Contra Dwarkesh on RL sample-efficiency
Dwarkesh Patel wrote RL is even more information inefficient than you thought yesterday. I’ve been trying to understand RL recently so I read the post with a lot of interest; but I think the main point is... wrong?
The correct label gives more information than RL
Dwarkesh’s post tries to compare “the amount of new information you can extract” in reinforcement learning vs supervised learning. For simplicity, he assumes the model is predicting a single token. The two settings are:
Supervised learning: we update on the correct token
RL: the model predicts a token, and gets a binary outcome (correct or not).
Dwarkesh’s claim is that the information gained in these two settings depends strongly on the pass rate p, which is the probability of getting the correct token.
Concretely, Dwarkesh computes the information gain as -log(p) for supervised learning and H(p) = -p log(p) - (1-p) log(1-p) for RL.
From the plot we can see that the claim is as follows:
When p < 0.5, we can learn more information from supervised learning than from RL.
When p > 0.5, we can learn more information from RL than from supervised learning.
I think this is false. The correct statement is:
We can always learn more information from supervised learning than from RL.

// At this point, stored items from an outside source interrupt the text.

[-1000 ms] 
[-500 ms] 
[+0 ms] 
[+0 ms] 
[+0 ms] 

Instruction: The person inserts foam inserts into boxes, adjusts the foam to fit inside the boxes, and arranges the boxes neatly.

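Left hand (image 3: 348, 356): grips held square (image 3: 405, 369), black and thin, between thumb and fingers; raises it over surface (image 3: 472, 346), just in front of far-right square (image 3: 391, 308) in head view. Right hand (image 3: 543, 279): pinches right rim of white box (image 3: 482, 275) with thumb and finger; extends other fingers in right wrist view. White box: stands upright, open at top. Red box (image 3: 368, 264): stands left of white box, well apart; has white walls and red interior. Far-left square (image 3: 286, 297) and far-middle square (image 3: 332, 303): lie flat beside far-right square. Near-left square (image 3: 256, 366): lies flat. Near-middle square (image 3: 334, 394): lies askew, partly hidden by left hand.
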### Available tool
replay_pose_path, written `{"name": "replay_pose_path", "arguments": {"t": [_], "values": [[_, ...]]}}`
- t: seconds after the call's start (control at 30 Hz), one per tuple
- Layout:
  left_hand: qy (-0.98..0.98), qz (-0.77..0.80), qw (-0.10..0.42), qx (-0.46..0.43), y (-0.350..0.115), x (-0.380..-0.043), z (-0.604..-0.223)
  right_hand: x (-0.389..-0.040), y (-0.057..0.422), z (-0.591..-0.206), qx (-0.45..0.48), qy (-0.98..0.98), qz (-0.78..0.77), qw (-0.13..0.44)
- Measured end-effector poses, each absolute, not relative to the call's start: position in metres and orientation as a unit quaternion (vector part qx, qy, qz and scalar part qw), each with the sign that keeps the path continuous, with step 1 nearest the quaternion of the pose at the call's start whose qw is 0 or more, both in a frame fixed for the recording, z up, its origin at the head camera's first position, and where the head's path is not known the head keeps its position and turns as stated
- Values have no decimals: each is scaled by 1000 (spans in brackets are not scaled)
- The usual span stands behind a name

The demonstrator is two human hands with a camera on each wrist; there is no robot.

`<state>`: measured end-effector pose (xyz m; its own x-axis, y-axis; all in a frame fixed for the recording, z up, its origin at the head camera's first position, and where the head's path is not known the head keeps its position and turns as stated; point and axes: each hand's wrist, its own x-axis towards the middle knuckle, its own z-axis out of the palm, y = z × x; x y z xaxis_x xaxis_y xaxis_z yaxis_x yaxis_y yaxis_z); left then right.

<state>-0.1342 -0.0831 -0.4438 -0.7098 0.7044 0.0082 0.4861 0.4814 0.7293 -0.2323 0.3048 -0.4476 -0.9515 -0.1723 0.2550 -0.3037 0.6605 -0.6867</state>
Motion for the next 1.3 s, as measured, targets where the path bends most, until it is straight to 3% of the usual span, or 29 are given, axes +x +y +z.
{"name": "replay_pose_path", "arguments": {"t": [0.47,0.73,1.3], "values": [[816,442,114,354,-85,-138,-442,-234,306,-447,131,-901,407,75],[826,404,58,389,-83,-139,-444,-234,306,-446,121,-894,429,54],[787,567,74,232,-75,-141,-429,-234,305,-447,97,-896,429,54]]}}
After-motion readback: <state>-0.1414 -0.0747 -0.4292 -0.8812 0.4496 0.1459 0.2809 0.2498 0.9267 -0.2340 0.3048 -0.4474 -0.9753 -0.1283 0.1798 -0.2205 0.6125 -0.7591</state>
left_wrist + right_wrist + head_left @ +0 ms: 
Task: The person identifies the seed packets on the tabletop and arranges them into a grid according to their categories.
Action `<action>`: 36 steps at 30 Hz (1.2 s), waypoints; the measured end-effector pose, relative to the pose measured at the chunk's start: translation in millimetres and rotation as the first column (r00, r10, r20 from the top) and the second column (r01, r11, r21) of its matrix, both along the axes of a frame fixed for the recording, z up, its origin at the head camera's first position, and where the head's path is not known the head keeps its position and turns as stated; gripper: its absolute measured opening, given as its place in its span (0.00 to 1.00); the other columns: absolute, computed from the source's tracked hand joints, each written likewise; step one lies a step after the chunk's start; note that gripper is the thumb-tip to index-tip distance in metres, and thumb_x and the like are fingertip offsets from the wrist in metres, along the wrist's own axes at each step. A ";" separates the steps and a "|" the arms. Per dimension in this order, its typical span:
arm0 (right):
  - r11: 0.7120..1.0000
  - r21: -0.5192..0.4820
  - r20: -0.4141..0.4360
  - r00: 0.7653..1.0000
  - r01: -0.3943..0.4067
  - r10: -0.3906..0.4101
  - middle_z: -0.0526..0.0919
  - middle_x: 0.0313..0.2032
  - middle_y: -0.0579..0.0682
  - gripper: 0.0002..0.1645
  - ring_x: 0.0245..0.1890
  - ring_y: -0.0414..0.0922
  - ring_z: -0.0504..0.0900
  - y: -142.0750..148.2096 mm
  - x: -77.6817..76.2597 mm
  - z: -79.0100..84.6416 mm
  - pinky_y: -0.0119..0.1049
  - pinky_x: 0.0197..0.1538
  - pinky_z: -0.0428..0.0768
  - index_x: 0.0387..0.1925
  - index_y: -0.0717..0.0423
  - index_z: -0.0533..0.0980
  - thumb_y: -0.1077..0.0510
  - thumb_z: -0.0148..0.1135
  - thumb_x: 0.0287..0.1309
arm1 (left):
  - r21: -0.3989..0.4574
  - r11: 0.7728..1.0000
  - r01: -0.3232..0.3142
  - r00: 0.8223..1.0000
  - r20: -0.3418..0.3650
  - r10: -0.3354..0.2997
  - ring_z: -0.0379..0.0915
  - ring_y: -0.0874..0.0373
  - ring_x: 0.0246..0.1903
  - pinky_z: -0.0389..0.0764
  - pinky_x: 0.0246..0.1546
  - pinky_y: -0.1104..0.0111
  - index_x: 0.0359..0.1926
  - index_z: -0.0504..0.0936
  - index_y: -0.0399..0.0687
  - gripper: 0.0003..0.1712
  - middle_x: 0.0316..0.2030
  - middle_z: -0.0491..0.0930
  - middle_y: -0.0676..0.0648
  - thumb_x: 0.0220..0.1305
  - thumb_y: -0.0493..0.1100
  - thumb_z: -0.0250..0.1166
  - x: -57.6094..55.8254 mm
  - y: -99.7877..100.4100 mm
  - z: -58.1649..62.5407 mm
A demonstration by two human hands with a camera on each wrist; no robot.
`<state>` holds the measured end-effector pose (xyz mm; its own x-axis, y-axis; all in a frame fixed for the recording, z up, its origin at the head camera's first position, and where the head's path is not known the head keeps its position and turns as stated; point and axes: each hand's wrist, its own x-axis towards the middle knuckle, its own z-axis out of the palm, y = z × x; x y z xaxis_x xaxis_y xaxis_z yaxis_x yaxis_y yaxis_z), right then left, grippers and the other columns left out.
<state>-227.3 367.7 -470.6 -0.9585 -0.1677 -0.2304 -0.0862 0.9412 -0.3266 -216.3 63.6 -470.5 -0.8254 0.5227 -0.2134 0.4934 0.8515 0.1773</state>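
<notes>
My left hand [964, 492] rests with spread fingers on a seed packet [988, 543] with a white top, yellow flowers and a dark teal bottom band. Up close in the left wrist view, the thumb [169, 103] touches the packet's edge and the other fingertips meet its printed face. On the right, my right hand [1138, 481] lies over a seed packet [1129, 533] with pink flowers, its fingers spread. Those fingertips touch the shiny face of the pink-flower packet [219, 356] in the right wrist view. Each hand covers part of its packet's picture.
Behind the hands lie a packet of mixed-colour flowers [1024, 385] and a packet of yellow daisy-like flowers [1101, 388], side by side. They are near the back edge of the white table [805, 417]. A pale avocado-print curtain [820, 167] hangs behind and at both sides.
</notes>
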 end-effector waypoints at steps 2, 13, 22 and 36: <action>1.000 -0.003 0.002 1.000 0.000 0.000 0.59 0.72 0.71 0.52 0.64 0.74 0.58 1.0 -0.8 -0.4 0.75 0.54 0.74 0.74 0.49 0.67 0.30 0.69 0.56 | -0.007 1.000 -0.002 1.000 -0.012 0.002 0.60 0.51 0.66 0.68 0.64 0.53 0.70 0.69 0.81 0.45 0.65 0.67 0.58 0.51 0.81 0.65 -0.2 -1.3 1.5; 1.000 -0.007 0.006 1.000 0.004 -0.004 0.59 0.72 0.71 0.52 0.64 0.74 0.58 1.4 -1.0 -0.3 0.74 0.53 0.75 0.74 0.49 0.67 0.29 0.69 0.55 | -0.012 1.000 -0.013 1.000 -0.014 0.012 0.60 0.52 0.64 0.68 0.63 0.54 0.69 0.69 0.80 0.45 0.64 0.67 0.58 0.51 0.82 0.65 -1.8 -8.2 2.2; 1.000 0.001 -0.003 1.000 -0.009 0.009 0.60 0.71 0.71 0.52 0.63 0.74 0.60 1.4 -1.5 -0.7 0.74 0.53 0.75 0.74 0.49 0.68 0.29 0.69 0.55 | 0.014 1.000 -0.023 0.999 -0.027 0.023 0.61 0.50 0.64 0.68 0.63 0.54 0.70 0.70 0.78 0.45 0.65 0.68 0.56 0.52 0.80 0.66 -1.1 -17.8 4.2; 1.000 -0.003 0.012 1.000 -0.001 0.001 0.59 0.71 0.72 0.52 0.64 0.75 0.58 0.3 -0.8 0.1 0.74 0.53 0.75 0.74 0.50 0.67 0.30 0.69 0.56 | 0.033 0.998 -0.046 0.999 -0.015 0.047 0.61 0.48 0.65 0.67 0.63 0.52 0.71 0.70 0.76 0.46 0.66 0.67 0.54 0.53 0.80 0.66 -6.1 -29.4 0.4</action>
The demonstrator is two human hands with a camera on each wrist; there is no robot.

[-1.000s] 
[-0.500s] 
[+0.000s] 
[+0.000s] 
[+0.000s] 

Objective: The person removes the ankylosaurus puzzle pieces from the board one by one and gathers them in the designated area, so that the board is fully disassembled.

This is because we always gain at least as much information from knowing the correct token as from knowing if our guess is correct.
We can formalize this via the data processing inequality, because the binary outcome is a function of the correct token given our prediction; but I don’t think it’s useful to do so here.
Instead, let’s produce the real plot comparing the information content of one sample (depending on whether we use supervised learning or RL) on a simple example.
For the RL case, Dwarkesh’s post computes the entropy of the binary outcome assuming it is a Bernoulli trial with parameter p; this is H(p) = -p log(p) - (1-p) log(1-p). In the supervised learning setting, we know the probability of the correct token is p; but we have to assume the probabilities of the other tokens sum to 1-p.
One principled way to do so is to assume we are training on multiple-choice questions (with a,b,c,d options); so we will just set a uniform probability mass of (1-p)/K on K other tokens. The expected information content is then: -p log(p) - K (1-p)/K log((1-p)/K) = -p log(p) - (1-p) log((1-p)) + (1-p) log(K) and we can compute the plot as follows (for e.g. K = 3, as in the multiple-choice example):
I think the rest of the section (with the log plot) does not really make sense after this; but let’s do it anyway, with a much larger K corresponding to the full vocabulary:
What is true is that RL is not useful at low pass rates, while supervised learning is. But this does not need information theory to explain; it’s just that RL with 0/1 rewards provides basically no signal if you almost never get it correct.
What is the error in the original post?
The main issue is in computing information gain in supervised learning: assuming the expected information gain is -log(p) ignores the information gained from supervised learning when the model is wrong in the large p regime.
If the model is predicting “a” with 99% confidence when the correct token is “b”, it will make a huge update when it learns the correct token is “b”; much more than if it just learned that “a” is not the correct token.